● **Exercise requirements**:
Your task is to restate word for word the lines in the material below, from the one with "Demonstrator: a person" up to and including the one with "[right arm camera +". Do not carry over the pictures.

● **Collected material**:

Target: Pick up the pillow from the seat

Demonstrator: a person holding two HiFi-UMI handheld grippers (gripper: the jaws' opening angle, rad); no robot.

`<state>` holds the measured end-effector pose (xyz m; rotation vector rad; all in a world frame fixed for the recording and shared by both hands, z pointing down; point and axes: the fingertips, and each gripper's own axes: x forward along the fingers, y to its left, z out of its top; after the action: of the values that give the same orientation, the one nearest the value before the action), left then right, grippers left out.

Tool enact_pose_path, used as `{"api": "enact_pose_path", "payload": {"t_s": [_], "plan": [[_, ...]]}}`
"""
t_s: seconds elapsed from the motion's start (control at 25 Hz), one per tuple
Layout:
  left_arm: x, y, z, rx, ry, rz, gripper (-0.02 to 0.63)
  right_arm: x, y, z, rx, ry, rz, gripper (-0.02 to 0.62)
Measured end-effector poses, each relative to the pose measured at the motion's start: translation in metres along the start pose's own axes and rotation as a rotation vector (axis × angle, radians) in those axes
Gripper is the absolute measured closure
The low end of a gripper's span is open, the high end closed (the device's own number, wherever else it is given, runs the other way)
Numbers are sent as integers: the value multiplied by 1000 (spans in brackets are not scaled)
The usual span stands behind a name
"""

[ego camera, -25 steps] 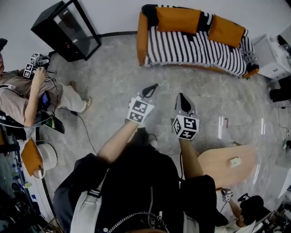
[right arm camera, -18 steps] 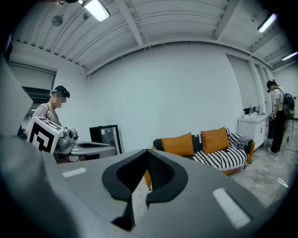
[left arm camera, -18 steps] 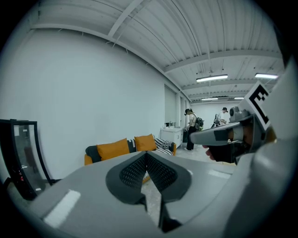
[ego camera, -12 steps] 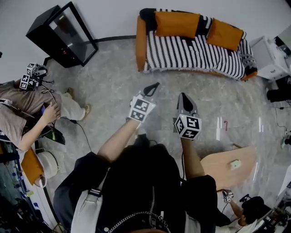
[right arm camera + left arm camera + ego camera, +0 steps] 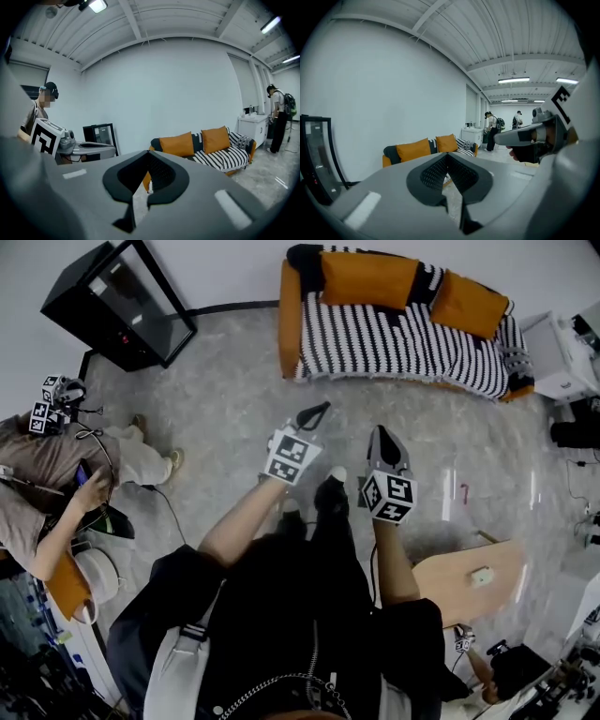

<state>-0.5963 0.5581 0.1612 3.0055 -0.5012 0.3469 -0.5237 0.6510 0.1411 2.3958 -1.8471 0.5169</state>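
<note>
Two orange pillows lean on the back of a black-and-white striped sofa (image 5: 403, 338) across the room: one on the left (image 5: 366, 277), one on the right (image 5: 469, 304). Both grippers hang in the air over the grey floor, well short of the sofa and pointing toward it. My left gripper (image 5: 314, 413) is shut and holds nothing. My right gripper (image 5: 382, 437) beside it is also shut and empty. The left gripper view shows the pillows (image 5: 414, 149) far beyond its closed jaws. In the right gripper view the pillows (image 5: 176, 144) and the sofa seat (image 5: 220, 157) are just as distant.
A black glass-fronted cabinet (image 5: 117, 301) stands at the back left. A person (image 5: 56, 456) sits on the floor at the left with cables nearby. A wooden table (image 5: 469, 577) is at my right. A white cabinet (image 5: 562, 357) flanks the sofa's right end.
I have stepped a little toward the sofa; a shoe now shows between the grippers. Both grippers stayed shut and level. The seated person at the left has lowered an arm.
</note>
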Motion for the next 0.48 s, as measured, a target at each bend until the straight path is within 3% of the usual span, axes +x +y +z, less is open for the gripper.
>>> {"api": "enact_pose_path", "payload": {"t_s": [0.48], "plan": [[115,52,14,16,28,47,595,115,-69,27,46,-4,52,593]]}}
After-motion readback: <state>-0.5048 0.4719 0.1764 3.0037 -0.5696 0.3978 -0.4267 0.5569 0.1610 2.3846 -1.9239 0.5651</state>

● **Finished exercise**:
Demonstrator: a person holding two HiFi-UMI handheld grippers (gripper: the jaws' opening angle, rad); no robot.

`<state>` holds the measured end-effector pose (xyz m; rotation vector rad; all in a world frame fixed for the recording and shared by both hands, z pointing down; point and axes: the fingertips, and each gripper's own axes: x forward along the fingers, y to its left, z out of its top; after the action: of the values that give the same orientation, the one nearest the value before the action), left then right, grippers left out.

Tool enact_pose_path, used as `{"api": "enact_pose_path", "payload": {"t_s": [_], "plan": [[_, ...]]}}`
"""
t_s: seconds elapsed from the motion's start (control at 25 Hz), one per tuple
Layout:
  left_arm: x, y, z, rx, ry, rz, gripper (-0.02 to 0.63)
  right_arm: x, y, z, rx, ry, rz, gripper (-0.02 to 0.62)
Measured end-effector poses, each relative to the pose measured at the motion's start: translation in metres along the start pose's own axes and rotation as a rotation vector (axis × angle, radians) in those axes
Gripper is the absolute measured closure
The low end of a gripper's span is open, the high end closed (the device's own number, wherever else it is given, runs the other way)
Numbers are sent as integers: the value multiplied by 1000 (spans in brackets are not scaled)
The usual span stands behind a name
"""

[ego camera, -25 steps] 
[right arm camera, -18 steps] 
[left arm camera, -18 steps] 
[ego camera, -12 steps] 
[right arm camera + left arm camera + ego camera, +0 steps] 

Nothing remains to be done, and the exercise is complete.